According to a recent report, 2,023,501 phishing attacks in South Africa, Kenya, Egypt, Nigeria, Rwanda, and Ethiopia have been detected during the second quarter of 2020. These and other findings are documented in Kaspersky’s new spam and phishing in Q2 2020 report.
The analysis by Kaspersky has revealed that phishing attacks are becoming increasingly more targeted. Several new tricks have also been found - from HR dismissal emails to attacks disguised as delivery notifications.
“When summarising the results of the first quarter, we assumed that COVID-19 would be the main topic for spammers and phishers for the past few months. And it certainly happened. While there was the rare spam mailing sent out without mentioning the pandemic, phishers adapted their old schemes to make them relevant for the current news agenda, as well as come up with new tricks,” said Tatyana Sidorina, security expert at Kaspersky.
COVID-19 pandemic lockdowns
With the enforced COVID-19 pandemic lockdowns in some countries, this has meant more people are spending time online.
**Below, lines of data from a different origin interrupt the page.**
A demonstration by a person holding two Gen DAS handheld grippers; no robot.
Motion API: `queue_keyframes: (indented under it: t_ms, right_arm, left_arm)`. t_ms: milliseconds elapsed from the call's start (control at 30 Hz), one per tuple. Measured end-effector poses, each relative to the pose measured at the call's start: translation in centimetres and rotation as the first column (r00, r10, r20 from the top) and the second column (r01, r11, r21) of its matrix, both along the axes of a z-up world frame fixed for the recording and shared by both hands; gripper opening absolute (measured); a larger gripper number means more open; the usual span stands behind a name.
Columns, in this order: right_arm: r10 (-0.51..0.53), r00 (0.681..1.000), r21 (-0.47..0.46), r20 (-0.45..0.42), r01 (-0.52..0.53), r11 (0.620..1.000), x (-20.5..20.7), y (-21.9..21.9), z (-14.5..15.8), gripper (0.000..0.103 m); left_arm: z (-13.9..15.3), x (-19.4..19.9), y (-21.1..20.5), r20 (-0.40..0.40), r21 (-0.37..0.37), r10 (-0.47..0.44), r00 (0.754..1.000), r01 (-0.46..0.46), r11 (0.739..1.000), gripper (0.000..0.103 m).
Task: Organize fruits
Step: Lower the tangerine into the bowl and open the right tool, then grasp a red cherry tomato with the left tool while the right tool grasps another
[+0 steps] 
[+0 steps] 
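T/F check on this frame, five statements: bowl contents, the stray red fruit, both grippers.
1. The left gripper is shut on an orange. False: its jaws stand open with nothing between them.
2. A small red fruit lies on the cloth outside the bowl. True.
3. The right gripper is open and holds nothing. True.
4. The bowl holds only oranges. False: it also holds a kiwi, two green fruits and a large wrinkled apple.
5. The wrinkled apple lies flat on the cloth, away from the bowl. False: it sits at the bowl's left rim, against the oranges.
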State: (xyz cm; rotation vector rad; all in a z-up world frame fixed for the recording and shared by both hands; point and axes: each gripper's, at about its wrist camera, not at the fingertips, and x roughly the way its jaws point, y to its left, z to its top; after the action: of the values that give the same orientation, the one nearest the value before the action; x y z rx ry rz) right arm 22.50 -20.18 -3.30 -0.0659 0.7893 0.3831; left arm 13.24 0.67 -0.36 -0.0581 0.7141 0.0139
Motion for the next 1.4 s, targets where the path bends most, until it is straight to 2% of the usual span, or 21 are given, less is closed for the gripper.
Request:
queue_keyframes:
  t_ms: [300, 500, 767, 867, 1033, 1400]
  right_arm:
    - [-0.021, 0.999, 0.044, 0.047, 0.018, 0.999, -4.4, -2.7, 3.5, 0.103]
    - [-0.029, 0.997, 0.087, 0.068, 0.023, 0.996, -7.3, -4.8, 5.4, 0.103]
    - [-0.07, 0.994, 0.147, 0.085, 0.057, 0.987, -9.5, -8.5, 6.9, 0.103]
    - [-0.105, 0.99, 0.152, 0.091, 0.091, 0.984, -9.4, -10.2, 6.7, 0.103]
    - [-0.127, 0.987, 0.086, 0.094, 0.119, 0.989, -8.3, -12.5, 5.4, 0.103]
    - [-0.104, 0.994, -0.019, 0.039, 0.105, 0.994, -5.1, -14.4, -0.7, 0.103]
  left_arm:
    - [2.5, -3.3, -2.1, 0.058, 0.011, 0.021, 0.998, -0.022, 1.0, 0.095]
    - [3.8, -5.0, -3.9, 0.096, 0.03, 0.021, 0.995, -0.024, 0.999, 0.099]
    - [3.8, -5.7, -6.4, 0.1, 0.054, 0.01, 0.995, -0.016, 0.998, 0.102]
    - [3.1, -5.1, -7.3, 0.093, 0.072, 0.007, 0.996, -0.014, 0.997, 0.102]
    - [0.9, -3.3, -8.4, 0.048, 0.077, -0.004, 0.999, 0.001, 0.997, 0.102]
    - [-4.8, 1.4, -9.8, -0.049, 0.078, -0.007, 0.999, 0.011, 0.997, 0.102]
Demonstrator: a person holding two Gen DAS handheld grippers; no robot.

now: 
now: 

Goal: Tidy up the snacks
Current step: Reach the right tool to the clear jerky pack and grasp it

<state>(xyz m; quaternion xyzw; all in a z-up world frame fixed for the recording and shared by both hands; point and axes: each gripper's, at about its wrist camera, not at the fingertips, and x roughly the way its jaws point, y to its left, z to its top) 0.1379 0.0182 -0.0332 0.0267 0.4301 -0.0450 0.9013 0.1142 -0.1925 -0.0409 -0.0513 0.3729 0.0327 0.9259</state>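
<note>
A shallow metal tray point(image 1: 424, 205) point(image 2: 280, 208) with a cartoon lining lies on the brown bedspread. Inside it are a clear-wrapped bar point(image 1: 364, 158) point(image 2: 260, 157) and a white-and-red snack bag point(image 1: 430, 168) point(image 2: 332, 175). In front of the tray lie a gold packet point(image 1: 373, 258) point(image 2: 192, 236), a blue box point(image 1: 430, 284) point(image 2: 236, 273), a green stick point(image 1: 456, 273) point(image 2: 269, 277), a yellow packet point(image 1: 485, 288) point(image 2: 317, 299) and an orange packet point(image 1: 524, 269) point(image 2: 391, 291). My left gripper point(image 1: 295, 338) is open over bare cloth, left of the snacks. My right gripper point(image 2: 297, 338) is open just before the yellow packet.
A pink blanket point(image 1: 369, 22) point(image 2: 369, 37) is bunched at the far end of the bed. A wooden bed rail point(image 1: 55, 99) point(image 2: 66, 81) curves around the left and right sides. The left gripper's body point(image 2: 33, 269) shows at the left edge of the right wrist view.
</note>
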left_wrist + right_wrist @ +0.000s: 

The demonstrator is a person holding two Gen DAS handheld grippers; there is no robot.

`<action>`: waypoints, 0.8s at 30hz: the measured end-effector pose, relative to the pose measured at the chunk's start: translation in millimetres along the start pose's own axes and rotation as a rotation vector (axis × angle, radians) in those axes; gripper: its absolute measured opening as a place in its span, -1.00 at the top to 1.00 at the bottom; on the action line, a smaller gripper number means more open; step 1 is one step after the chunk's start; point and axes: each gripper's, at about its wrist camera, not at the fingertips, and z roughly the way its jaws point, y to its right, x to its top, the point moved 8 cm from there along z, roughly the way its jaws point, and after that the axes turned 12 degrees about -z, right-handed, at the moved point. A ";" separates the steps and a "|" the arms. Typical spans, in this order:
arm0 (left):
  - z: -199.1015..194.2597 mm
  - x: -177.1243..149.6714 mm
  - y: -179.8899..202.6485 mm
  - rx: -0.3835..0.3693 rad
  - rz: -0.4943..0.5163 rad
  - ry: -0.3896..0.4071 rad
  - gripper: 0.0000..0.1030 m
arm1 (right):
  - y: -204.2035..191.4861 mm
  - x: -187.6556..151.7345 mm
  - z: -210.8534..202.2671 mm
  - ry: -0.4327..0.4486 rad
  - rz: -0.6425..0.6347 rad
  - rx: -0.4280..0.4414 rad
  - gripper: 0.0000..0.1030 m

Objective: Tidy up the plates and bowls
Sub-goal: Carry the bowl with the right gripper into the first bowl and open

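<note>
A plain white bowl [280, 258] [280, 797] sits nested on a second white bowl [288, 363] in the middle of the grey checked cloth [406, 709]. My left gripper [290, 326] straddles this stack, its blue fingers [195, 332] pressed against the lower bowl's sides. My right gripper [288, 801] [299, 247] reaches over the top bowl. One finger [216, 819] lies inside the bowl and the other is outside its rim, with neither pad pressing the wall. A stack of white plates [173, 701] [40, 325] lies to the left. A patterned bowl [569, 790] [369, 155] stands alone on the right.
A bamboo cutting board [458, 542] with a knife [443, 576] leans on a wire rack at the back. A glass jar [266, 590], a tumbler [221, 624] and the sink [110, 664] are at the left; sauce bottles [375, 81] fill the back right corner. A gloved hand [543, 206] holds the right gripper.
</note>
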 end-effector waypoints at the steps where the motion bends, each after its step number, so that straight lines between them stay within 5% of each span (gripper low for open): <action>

As a result, it also makes sense that criminals would also increase their phishing attacks to target the increase in online activity.
Phishing is done on such a large scale by sending massive waves of emails under the name of legitimate institutions or promoting fake pages, malicious users increase their chances of success in their hunt for innocent people’s credentials.
Kaspersky reports that South African users were the number one victims: there were 616,666 phishing attacks detected in 3 months. It was followed by Kenya (514,361), Egypt (492,532), Nigeria (299,426), Rwanda (68,931), and Ethiopia (31,585).
Staying safe online
The following measures to protect themselves from phishing and other online attacks:
- Always check online addresses in unknown or unexpected messages, whether it is the web address of the site where you are being directed, the link address in a message and even the sender’s email address, to make sure they are genuine and that the link in the message doesn’t hide another hyperlink.
- If you are not sure that the website is genuine and secure, never enter your credentials. If you think that you may have entered your login and password on a fake page, immediately change your password and call your bank or another payment provider if you think your card details were compromised.
- Use a proper security solution with behavior-based anti-phishing technologies.